Here are some of the externalities I anticipate as we begin a more widespread adoption of unlimited data in Canada:

  • More people will be cable-cutting in rural areas and moving to streaming: it’s almost like Rogers thought this one out as a method to pull revenue from a competitor of theirs?
  • More people who live in small-suburban areas will be comfortable moving to rural areas: this makes a broadband town like Sutton nearly identical in internet utility to a rural village like Udora.
    • As a subpoint of the above, this eliminates a variable in which municipalities will have to rely on the private sector to compete: allowing them to focus on things like economic development and urban planning, instead of blaming the region for not having broadband there yet.

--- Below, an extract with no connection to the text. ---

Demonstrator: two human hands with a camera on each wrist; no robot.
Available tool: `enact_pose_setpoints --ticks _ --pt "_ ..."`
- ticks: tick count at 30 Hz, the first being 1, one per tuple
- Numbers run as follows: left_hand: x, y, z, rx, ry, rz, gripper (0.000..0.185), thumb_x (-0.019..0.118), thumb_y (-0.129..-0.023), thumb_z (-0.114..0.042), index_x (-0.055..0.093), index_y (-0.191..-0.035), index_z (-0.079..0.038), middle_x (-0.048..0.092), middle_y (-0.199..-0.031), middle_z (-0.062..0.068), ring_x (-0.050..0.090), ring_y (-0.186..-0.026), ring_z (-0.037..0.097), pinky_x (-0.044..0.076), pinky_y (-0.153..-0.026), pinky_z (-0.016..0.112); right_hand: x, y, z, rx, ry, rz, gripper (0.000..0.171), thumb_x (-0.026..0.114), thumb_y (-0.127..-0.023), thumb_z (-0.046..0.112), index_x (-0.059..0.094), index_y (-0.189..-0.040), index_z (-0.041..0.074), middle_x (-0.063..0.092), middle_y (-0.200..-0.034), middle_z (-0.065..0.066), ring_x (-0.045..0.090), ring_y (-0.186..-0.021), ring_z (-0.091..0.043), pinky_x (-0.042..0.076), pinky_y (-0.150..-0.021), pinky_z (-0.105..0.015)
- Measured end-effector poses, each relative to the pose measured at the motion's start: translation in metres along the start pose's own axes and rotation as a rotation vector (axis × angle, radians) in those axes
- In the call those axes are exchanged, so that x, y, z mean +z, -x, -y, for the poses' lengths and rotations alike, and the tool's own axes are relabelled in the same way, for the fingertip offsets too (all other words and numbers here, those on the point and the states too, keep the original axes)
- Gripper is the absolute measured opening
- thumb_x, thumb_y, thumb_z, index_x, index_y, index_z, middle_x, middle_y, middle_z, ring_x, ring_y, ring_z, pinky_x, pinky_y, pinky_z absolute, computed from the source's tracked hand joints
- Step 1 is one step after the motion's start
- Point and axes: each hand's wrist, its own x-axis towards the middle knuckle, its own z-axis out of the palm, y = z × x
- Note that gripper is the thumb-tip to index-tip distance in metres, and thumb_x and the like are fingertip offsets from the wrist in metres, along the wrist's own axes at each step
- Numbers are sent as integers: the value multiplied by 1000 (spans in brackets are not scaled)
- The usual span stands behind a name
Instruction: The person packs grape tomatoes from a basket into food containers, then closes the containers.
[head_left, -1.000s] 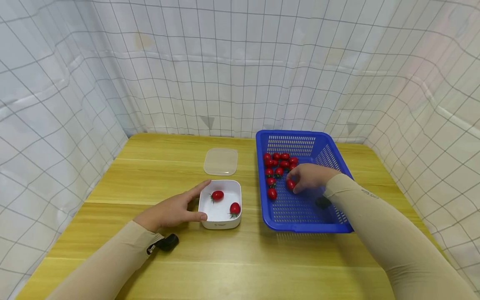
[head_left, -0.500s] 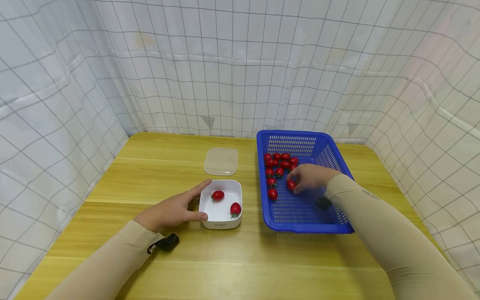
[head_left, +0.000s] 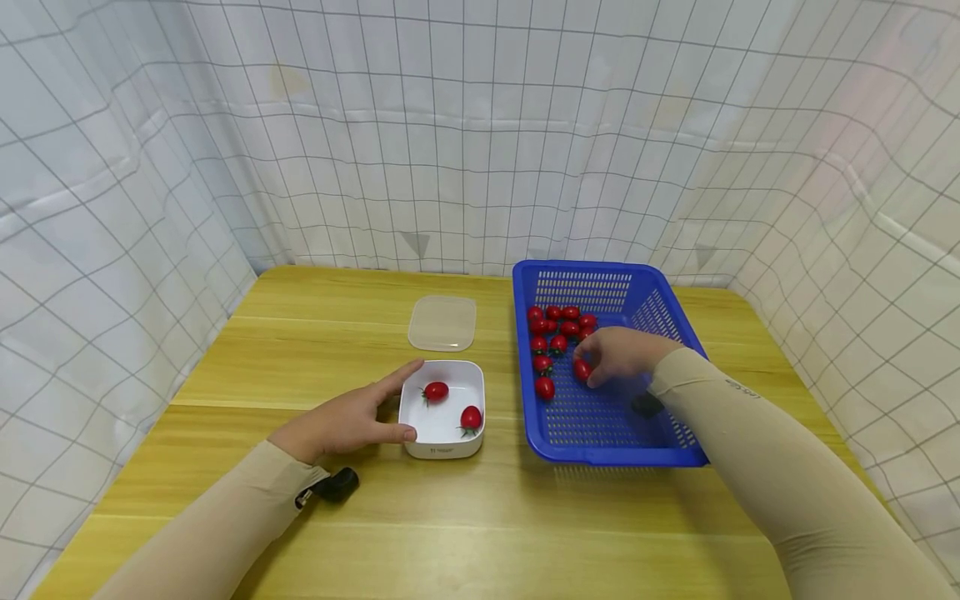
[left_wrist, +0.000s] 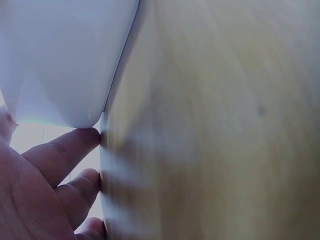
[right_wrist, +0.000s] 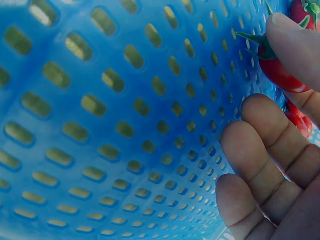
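Two hands have barely moved over the last second. On the table point(head_left: 300, 350), the right hand point(head_left: 618, 354) stays in the blue basket point(head_left: 600, 433) at 3 o'clock, fingers pinching one tomato point(head_left: 581, 369). The left hand point(head_left: 345, 421), fingers straight, steadies the white box point(head_left: 442, 446) holding two tomatoes.

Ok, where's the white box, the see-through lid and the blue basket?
white box point(head_left: 441, 451), head view, on its front wall.
see-through lid point(head_left: 442, 323), head view, on its flat middle.
blue basket point(head_left: 615, 454), head view, on its near rim.
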Motion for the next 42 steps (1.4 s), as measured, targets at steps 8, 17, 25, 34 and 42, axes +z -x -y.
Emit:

  • Fixed wireless companies such as Explornet and Bell are going to have to start stripping their prices: or increasing their service quality, but LOL to that in an oligopolistic market.

Final note – I’ve always been a critic of the York Region Broadband strategy, for the sheer fact that it’ll likely be functionally obsolete by the time it’s completed. (I feel the same way about the BRT line, but at least automated vehicles can use those lanes someday). I do feel excited by what will likely expedite the process of proving whether or not I’m correct.